Exercise goal
Repeat verbatim only the lines from the opening of the material below through the one that contains "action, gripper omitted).".
——————————
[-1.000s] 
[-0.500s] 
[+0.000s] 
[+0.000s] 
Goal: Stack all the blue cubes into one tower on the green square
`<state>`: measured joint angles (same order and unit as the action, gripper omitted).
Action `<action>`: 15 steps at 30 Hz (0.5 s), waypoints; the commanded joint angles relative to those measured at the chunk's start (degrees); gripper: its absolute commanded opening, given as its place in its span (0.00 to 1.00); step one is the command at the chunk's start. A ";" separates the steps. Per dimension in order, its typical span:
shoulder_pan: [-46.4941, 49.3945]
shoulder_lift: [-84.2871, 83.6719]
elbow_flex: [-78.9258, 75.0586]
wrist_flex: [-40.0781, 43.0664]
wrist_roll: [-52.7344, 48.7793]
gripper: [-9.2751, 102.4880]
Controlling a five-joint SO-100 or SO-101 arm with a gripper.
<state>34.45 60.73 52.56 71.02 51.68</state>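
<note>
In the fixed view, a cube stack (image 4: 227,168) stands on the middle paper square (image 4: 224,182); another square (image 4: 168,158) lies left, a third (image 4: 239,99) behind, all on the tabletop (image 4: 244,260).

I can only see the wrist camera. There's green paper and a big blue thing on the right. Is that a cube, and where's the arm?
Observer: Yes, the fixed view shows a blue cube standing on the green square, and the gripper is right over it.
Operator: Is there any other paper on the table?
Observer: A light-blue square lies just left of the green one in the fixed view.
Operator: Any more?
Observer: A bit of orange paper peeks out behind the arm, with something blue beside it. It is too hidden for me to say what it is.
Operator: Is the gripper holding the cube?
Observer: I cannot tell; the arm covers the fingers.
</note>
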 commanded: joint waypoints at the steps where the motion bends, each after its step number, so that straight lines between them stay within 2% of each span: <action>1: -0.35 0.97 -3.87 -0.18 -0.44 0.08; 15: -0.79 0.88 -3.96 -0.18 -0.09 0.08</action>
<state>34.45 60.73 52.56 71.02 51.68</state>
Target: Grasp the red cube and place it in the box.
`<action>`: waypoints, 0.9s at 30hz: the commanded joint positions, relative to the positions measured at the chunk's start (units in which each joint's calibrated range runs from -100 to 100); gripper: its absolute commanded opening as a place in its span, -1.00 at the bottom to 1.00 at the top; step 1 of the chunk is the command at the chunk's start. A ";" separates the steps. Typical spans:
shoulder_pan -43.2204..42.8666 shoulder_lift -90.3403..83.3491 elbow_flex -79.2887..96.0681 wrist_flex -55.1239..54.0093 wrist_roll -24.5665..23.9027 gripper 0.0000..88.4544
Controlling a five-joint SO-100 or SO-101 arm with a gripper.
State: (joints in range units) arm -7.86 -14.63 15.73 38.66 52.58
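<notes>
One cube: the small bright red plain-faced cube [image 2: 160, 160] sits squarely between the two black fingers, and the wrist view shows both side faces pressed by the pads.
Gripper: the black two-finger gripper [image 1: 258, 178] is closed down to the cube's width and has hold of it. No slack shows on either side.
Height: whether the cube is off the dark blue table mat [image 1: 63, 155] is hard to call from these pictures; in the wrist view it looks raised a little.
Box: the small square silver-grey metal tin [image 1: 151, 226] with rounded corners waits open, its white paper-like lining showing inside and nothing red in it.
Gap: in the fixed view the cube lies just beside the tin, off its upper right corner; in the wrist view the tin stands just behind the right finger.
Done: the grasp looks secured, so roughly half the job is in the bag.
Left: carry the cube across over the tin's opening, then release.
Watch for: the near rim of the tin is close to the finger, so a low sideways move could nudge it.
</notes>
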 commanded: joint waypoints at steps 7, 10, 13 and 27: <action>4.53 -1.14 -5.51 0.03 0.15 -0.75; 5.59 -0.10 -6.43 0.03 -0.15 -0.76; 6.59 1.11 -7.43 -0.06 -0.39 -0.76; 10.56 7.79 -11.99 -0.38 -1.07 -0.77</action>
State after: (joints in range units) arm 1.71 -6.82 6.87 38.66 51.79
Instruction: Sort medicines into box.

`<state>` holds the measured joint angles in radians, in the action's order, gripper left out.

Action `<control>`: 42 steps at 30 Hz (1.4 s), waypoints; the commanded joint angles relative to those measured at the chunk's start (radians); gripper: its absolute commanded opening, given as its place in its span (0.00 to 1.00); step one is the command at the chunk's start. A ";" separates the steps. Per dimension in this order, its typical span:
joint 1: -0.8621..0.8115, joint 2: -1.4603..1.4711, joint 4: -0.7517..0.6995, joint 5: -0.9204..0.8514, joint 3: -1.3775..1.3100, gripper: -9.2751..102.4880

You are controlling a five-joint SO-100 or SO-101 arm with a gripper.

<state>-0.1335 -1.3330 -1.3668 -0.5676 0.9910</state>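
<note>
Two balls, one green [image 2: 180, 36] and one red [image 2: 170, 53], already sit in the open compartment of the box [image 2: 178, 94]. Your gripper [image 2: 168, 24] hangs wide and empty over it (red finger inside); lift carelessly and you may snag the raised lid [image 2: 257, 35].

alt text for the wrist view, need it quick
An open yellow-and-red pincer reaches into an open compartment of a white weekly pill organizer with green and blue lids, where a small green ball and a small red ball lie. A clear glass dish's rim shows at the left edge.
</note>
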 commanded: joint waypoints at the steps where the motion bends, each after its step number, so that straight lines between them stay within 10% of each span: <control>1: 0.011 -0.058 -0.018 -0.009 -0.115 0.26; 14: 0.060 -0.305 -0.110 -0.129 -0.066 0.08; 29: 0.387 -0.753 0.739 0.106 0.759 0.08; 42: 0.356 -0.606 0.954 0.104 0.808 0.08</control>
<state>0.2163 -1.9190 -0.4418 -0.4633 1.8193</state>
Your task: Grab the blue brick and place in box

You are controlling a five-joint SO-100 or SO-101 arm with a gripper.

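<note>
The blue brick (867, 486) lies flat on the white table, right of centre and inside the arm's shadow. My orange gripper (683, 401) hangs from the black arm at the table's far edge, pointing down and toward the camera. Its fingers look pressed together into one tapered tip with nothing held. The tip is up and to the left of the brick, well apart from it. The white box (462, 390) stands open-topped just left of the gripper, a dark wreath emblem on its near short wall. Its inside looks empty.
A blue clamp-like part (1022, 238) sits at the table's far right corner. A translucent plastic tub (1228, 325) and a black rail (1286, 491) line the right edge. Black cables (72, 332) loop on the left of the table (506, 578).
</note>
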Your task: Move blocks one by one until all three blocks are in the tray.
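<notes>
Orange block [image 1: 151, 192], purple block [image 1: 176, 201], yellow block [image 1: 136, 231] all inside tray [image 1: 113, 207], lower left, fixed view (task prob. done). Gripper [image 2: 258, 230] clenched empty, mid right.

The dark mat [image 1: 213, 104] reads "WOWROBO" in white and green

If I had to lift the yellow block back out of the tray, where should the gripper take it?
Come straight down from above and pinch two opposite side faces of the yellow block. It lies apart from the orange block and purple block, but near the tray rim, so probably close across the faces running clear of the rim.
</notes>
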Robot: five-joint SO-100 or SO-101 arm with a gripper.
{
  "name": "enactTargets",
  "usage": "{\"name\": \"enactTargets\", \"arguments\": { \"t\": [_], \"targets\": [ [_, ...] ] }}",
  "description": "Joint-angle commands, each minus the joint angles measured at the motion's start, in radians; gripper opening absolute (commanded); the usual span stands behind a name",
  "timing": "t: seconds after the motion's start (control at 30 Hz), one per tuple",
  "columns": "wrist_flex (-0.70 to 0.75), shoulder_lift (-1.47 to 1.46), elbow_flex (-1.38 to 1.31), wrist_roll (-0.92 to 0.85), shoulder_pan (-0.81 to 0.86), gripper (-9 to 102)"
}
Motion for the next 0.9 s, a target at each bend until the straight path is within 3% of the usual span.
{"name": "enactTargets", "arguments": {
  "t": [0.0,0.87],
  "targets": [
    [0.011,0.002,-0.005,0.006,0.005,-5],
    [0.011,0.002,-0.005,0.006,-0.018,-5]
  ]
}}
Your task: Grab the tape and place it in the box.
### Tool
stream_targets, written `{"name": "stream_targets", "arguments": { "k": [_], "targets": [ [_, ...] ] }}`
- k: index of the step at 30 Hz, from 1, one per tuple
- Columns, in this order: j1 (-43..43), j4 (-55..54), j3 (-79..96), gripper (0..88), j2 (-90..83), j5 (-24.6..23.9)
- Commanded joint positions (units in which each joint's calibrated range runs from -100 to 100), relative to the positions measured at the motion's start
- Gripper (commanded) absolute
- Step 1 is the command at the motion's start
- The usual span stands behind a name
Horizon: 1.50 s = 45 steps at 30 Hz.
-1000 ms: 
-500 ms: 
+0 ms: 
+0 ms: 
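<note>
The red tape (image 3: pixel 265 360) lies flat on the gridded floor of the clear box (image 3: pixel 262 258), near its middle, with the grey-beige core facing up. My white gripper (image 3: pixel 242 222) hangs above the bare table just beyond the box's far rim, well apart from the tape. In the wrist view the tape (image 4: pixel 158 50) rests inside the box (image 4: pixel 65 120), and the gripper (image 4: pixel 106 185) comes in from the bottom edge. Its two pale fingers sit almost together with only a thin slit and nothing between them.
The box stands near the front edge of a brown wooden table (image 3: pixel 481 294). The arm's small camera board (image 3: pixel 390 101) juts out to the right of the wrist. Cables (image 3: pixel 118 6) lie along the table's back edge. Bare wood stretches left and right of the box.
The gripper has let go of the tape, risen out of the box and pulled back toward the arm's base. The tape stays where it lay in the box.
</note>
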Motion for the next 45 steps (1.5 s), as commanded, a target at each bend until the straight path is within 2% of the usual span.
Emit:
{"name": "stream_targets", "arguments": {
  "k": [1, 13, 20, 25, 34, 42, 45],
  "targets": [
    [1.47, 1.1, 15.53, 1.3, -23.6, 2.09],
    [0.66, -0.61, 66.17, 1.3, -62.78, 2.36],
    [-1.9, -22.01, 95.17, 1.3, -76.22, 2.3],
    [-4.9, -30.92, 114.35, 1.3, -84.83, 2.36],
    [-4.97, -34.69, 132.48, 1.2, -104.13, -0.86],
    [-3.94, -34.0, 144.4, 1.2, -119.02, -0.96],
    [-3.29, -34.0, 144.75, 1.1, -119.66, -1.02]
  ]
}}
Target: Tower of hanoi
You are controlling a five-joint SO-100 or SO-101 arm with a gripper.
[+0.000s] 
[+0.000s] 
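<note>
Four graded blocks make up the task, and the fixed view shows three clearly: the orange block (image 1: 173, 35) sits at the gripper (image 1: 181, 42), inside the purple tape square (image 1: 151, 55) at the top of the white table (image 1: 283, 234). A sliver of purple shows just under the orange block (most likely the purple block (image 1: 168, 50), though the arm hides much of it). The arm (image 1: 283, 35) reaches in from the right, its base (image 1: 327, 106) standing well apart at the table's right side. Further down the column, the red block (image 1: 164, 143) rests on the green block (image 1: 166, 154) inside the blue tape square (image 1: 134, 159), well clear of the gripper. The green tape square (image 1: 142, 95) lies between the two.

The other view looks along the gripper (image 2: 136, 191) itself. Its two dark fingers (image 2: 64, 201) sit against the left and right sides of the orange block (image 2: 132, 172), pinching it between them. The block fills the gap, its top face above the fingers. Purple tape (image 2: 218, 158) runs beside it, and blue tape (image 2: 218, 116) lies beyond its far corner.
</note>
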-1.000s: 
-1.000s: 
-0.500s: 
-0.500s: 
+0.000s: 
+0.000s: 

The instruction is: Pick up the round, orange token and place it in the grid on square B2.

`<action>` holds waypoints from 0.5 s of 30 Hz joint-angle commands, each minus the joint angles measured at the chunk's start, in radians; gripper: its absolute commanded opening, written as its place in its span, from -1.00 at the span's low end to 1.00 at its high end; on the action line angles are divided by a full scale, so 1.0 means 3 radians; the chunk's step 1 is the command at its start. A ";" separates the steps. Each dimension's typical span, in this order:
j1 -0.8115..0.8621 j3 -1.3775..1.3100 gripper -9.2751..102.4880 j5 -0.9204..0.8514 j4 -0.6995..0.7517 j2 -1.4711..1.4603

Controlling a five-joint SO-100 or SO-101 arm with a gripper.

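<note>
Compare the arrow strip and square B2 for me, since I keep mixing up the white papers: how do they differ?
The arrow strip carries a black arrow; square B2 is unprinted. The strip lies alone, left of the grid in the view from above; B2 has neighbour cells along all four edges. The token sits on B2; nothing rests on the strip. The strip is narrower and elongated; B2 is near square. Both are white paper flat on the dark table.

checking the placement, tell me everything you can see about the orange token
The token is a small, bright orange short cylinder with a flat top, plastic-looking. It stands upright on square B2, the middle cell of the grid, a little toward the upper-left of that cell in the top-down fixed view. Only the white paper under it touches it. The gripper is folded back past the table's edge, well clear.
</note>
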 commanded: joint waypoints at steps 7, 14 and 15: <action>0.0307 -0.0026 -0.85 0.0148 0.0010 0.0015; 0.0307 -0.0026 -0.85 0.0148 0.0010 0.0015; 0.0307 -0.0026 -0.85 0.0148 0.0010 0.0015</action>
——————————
Result of the task
[-1.000s] 
[-0.500s] 
[+0.000s] 
[+0.000s] 
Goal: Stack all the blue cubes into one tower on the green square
`<state>`: measured joint angles (same order and unit as the action, gripper omitted).

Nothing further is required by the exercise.